Among the lines of data below, reproduce only those from the one with "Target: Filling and" through the one with "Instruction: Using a", exactly as they stand, both ends included.
--- Exercise data ---
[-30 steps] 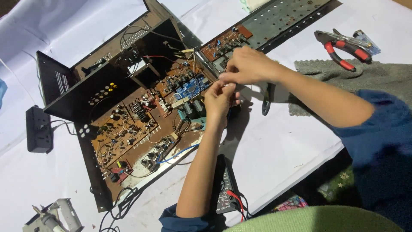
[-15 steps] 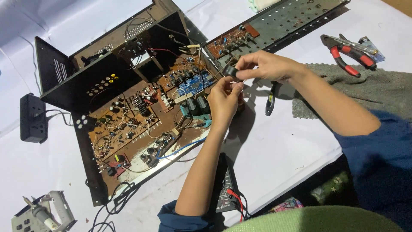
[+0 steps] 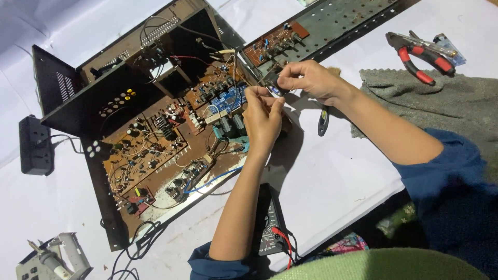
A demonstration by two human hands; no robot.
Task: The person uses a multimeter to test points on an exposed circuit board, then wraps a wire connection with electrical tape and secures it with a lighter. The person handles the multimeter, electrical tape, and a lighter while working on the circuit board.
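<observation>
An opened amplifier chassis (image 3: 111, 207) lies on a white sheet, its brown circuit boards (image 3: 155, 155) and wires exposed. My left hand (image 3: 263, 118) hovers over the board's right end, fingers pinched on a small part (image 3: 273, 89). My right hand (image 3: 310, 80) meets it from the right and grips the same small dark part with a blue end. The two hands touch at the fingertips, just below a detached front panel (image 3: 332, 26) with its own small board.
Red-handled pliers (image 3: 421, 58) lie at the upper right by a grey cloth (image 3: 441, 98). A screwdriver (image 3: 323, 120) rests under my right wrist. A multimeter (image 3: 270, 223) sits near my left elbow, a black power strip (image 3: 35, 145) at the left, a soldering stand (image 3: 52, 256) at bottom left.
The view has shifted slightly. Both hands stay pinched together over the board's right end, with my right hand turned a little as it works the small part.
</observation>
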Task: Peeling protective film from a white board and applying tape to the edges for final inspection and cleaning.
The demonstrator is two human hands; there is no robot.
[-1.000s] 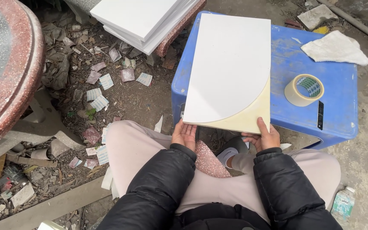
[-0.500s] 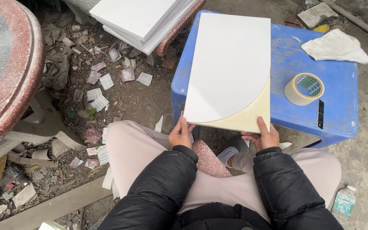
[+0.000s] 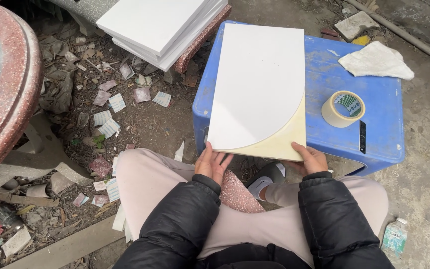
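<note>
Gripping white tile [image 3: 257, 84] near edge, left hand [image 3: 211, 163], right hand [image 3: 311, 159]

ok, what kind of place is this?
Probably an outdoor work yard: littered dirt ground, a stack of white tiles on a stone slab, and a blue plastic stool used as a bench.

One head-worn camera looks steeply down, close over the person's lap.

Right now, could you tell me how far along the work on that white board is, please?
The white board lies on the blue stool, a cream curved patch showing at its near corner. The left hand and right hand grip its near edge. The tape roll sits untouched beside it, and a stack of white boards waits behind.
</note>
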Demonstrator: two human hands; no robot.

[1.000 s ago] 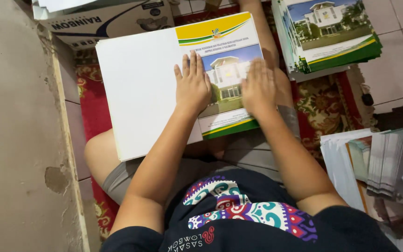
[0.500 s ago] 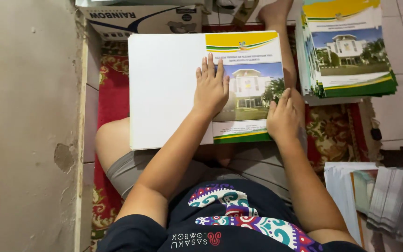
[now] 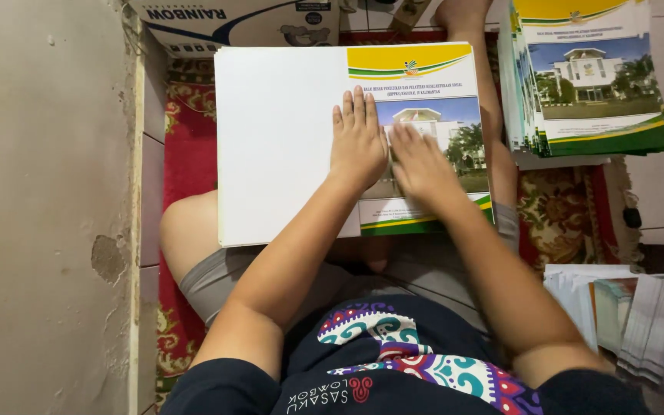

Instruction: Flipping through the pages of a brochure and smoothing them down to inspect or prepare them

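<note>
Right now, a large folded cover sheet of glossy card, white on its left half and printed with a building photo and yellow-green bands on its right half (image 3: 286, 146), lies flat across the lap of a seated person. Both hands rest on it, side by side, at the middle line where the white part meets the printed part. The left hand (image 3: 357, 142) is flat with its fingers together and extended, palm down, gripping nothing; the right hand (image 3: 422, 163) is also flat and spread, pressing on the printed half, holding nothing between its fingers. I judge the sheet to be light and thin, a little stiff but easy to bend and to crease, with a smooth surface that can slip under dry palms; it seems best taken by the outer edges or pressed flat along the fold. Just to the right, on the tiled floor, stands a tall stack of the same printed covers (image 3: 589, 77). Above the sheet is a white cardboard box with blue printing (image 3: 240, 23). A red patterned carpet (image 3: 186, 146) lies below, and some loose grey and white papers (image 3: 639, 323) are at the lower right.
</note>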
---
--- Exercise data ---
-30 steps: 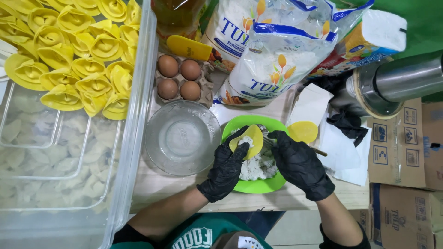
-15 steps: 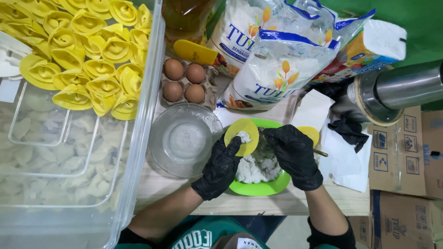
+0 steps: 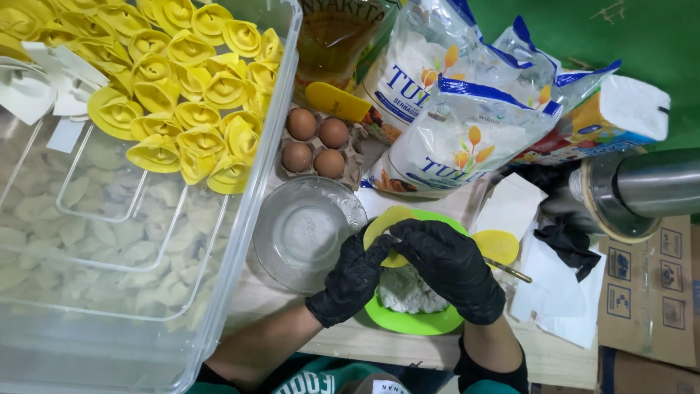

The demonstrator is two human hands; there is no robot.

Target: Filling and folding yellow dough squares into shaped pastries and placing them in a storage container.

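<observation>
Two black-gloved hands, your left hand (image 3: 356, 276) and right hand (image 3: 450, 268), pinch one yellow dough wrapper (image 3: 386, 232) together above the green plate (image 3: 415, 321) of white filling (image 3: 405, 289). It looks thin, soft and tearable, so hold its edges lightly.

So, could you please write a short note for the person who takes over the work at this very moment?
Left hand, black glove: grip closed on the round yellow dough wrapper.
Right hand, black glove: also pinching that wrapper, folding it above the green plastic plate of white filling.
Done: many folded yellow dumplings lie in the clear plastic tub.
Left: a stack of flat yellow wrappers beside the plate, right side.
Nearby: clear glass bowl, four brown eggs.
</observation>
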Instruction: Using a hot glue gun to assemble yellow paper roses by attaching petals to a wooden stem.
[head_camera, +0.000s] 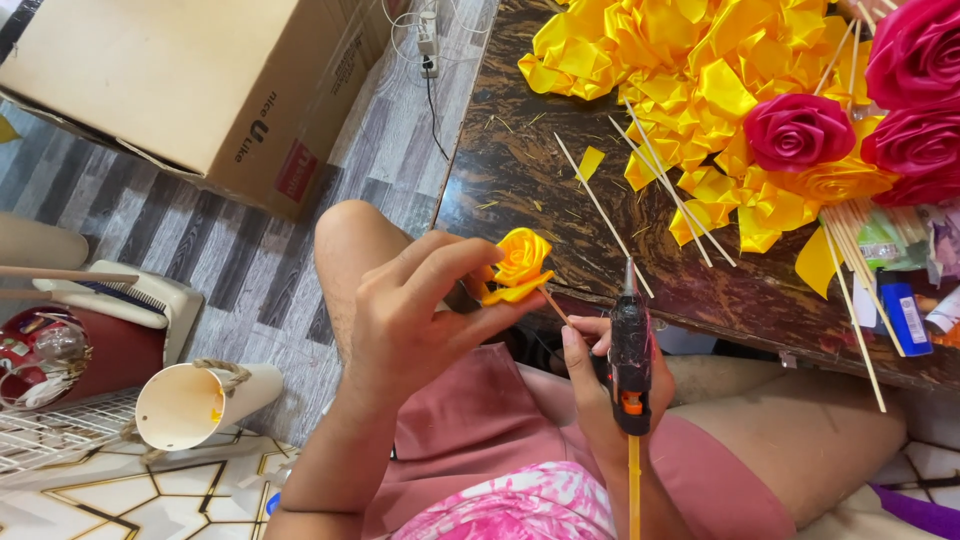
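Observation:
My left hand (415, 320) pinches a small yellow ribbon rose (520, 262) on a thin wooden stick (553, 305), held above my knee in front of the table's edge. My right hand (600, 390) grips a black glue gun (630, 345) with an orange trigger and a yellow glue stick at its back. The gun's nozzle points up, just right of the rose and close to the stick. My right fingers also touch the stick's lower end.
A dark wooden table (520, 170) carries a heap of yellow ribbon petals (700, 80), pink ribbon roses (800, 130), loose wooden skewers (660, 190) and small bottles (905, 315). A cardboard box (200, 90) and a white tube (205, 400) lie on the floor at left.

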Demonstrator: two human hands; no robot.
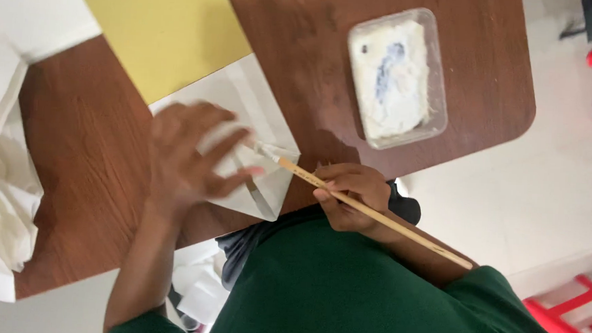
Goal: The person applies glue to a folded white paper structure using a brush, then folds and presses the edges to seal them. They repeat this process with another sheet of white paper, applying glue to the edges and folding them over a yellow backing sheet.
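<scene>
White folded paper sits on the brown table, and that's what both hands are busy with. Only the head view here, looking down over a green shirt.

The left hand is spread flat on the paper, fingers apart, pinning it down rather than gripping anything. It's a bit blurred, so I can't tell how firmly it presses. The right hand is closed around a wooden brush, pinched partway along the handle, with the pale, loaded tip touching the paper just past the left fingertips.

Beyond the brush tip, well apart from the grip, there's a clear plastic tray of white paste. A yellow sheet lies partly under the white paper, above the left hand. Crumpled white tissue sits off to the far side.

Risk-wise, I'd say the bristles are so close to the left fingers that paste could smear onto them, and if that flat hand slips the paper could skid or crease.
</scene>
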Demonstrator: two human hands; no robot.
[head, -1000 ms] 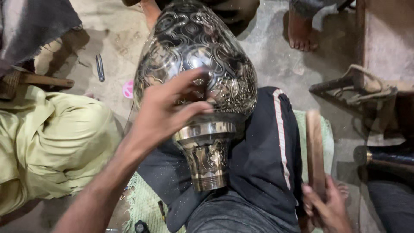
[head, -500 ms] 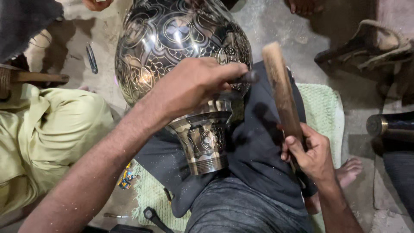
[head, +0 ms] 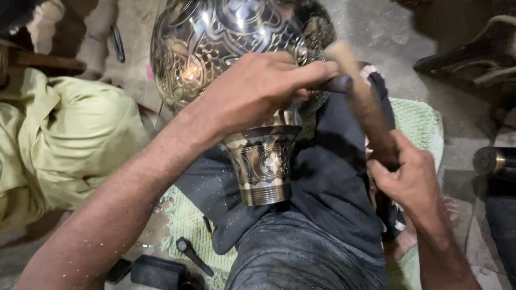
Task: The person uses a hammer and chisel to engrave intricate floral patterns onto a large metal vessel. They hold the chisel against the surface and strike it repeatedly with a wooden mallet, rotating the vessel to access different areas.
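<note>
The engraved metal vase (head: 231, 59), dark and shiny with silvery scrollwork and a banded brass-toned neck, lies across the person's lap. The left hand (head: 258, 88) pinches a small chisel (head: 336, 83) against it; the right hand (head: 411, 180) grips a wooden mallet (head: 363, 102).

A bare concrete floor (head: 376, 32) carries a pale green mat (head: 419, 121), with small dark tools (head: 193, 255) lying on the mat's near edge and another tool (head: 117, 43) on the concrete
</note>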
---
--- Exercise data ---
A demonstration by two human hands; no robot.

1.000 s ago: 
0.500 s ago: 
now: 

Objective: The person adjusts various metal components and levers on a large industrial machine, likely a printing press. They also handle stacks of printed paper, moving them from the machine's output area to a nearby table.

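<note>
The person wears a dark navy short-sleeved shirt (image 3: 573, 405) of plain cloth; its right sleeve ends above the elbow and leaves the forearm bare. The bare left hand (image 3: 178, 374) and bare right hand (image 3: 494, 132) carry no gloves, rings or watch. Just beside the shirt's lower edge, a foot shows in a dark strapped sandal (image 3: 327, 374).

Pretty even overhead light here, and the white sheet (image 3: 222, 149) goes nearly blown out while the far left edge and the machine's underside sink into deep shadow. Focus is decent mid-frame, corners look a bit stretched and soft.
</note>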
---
> Result:
Target: Filling and folding yellow dough squares into shaped pastries and placing them in a storage container.

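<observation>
Two black-gloved hands, your left hand (image 3: 356, 276) and right hand (image 3: 450, 268), pinch one yellow dough wrapper (image 3: 386, 232) together above the green plate (image 3: 415, 321) of white filling (image 3: 405, 289). It looks thin, soft and tearable, so hold its edges lightly.

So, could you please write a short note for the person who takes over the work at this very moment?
Left hand, black glove: grip closed on the round yellow dough wrapper.
Right hand, black glove: also pinching that wrapper, folding it above the green plastic plate of white filling.
Done: many folded yellow dumplings lie in the clear plastic tub.
Left: a stack of flat yellow wrappers beside the plate, right side.
Nearby: clear glass bowl, four brown eggs.
</observation>
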Instruction: Using a hot glue gun to assemble yellow paper roses by attaching petals to a wooden stem.

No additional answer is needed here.